▶ **ACTION ITEM**: Your task is to retype each line of the data below exactly.

==========

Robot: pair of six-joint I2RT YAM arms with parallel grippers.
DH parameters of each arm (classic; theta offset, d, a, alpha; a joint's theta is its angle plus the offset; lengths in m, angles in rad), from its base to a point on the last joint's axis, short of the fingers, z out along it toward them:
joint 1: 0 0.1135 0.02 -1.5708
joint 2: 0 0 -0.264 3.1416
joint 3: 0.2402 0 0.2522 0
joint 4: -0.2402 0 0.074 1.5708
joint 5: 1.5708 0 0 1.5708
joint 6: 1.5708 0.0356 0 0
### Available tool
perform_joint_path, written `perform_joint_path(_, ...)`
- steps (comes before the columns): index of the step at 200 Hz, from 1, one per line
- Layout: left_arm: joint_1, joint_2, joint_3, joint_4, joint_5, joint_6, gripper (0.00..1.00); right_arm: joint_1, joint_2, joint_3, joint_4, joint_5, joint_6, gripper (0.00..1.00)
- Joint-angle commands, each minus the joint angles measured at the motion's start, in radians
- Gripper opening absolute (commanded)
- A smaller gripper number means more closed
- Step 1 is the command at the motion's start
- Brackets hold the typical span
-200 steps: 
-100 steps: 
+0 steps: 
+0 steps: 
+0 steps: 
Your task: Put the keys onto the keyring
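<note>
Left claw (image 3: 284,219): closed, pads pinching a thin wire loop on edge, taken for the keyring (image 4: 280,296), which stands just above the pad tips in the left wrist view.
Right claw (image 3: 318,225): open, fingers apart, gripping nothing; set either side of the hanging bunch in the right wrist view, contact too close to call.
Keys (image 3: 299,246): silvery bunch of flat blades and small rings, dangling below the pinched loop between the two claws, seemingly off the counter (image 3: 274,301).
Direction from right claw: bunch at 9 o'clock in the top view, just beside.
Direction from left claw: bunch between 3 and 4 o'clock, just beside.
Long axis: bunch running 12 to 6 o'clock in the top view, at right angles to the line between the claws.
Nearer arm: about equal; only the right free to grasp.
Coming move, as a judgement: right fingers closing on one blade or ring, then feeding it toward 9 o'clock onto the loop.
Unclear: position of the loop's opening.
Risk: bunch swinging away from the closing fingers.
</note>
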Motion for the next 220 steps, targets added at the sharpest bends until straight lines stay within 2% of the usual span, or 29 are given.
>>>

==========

▶ **EXERCISE SOLUTION**:
Robot: pair of six-joint I2RT YAM arms with parallel grippers.
DH parameters of each arm (classic; theta offset, d, a, alpha; a joint's theta is its angle plus the offset; lengths in m, angles in rad), from its base to a point on the last joint's axis, short of the fingers, z out along it toward them:
joint 1: 0 0.1135 0.02 -1.5708
joint 2: 0 0 -0.264 3.1416
joint 3: 0.2402 0 0.2522 0
joint 4: -0.2402 0 0.074 1.5708
joint 5: 1.5708 0 0 1.5708
joint 6: 1.5708 0.0356 0 0
### Available tool
perform_joint_path, written `perform_joint_path(_, ...)`
- steps (comes before the columns): index of the step at 200 Hz, from 1, one per line
- Layout: left_arm: joint_1, joint_2, joint_3, joint_4, joint_5, joint_6, gripper (0.00..1.00); right_arm: joint_1, joint_2, joint_3, joint_4, joint_5, joint_6, gripper (0.00..1.00)
- Joint-angle commands, each minus the joint angles measured at the motion's start, in radians
- Gripper opening absolute (commanded)
- A smaller gripper number means more closed
- Step 1 is the command at the motion's start
- Brackets hold the typical span
-200 steps: 
-100 steps: 
+0 steps: 
+0 steps: 
+0 steps: 
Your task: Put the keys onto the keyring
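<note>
Left claw (image 3: 284,219): closed, pads pinching a thin wire loop on edge, taken for the keyring (image 4: 280,296), which stands just above the pad tips in the left wrist view.
Right claw (image 3: 318,225): open, fingers apart, gripping nothing; set either side of the hanging bunch in the right wrist view, contact too close to call.
Keys (image 3: 299,246): silvery bunch of flat blades and small rings, dangling below the pinched loop between the two claws, seemingly off the counter (image 3: 274,301).
Direction from right claw: bunch at 9 o'clock in the top view, just beside.
Direction from left claw: bunch between 3 and 4 o'clock, just beside.
Long axis: bunch running 12 to 6 o'clock in the top view, at right angles to the line between the claws.
Nearer arm: about equal; only the right free to grasp.
Coming move, as a judgement: right fingers closing on one blade or ring, then feeding it toward 9 o'clock onto the loop.
Unclear: position of the loop's opening.
Risk: bunch swinging away from the closing fingers.
</note>
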Motion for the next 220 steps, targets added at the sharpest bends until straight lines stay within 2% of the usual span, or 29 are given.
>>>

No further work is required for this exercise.